Here’s a nice Haskell version coded up by @sdarlington.

Maybe takewhile and dropwhile could power a Python solution, but my first choice would be itertools.groupby. Groupby chops a sequence into subsequences, where the elements of each subsequence have the same key value. A suitable key function, in this case, must change its return value every time the sequence yields an element for which the predicate holds. It could toggle between a pair of values, for example. Or it could just count the number of times the predicate holds.

class count_p:
    ''' Return a value which increments every time the predicate holds.
    '''
    def __init__(self, pred):
        self._n = 0
        self._pred = pred

    def __call__(self, v):
        self._n += self._pred(v)
        return self._n

def group_when(pred, xs):
    return (gp for _, gp in groupby(xs, count_p(pred)))

Here, group_when accepts an iterable and returns an iterable sequence of iterable groups. Clients choose how to consume the results.

>>> def odd(v): return v % 2
>>> xs = group_when(odd, [3, 3, 2, 4, 1, 2])
>>> print([list(g) for g in xs])
[[3], [3, 2, 4], [1, 2]]

Note that count_p does something very like itertools.accumulate. Here’s another version of group_when which takes advantage of this.

def group_when(pred, xs):
    xs, ys = tee(xs)
    accu = accumulate(map(pred, ys))
    return (gp for _, gp in groupby(xs, lambda _: next(accu)))

§

After a short break, here’s a third version of group_when. This is the first time I’ve found a use for takewhile and dropwhile.
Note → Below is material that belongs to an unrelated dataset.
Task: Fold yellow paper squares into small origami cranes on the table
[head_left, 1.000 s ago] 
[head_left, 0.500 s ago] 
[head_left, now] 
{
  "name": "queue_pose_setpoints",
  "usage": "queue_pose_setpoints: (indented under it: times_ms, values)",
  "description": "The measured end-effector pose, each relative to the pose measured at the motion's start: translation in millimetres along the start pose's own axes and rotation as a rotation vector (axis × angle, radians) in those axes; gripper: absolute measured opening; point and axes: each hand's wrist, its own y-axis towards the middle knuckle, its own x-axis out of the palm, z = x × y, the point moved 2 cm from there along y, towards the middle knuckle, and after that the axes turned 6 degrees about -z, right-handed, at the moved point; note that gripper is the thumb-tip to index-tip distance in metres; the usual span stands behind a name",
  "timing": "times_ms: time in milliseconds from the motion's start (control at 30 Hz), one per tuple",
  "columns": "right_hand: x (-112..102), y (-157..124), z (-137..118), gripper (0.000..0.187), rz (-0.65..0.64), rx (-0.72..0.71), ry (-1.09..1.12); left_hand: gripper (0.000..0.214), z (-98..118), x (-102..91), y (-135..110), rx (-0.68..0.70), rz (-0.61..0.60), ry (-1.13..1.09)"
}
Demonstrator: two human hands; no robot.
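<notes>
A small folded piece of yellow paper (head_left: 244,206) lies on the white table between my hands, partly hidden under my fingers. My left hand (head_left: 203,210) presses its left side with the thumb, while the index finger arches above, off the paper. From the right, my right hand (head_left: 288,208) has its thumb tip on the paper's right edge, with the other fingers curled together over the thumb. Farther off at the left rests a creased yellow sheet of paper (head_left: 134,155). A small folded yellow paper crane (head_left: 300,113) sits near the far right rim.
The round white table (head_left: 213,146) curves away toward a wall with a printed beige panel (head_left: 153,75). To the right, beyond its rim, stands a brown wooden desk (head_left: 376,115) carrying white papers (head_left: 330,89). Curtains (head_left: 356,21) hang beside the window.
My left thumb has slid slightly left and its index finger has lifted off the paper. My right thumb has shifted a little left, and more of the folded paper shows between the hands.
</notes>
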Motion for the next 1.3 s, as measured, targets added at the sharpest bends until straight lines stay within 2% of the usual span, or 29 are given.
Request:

Beware: as the teed streams xs and ys diverge, the amount of backing storage required will grow … only for the stored values to then be dropped!

from itertools import *

def group_when(p, xs):
    def notp(x): return not p(x)
    xs = iter(xs)
    while True:
        x = next(xs)
        xs, ys = tee(xs)
        yield chain([x], takewhile(notp, xs))
        xs = dropwhile(notp, ys)

def odd(x):
    return x % 2

[list(g) for g in group_when(odd, [3, 3, 2, 4, 1, 2])] # [[3], [3, 2, 4], [1, 2]]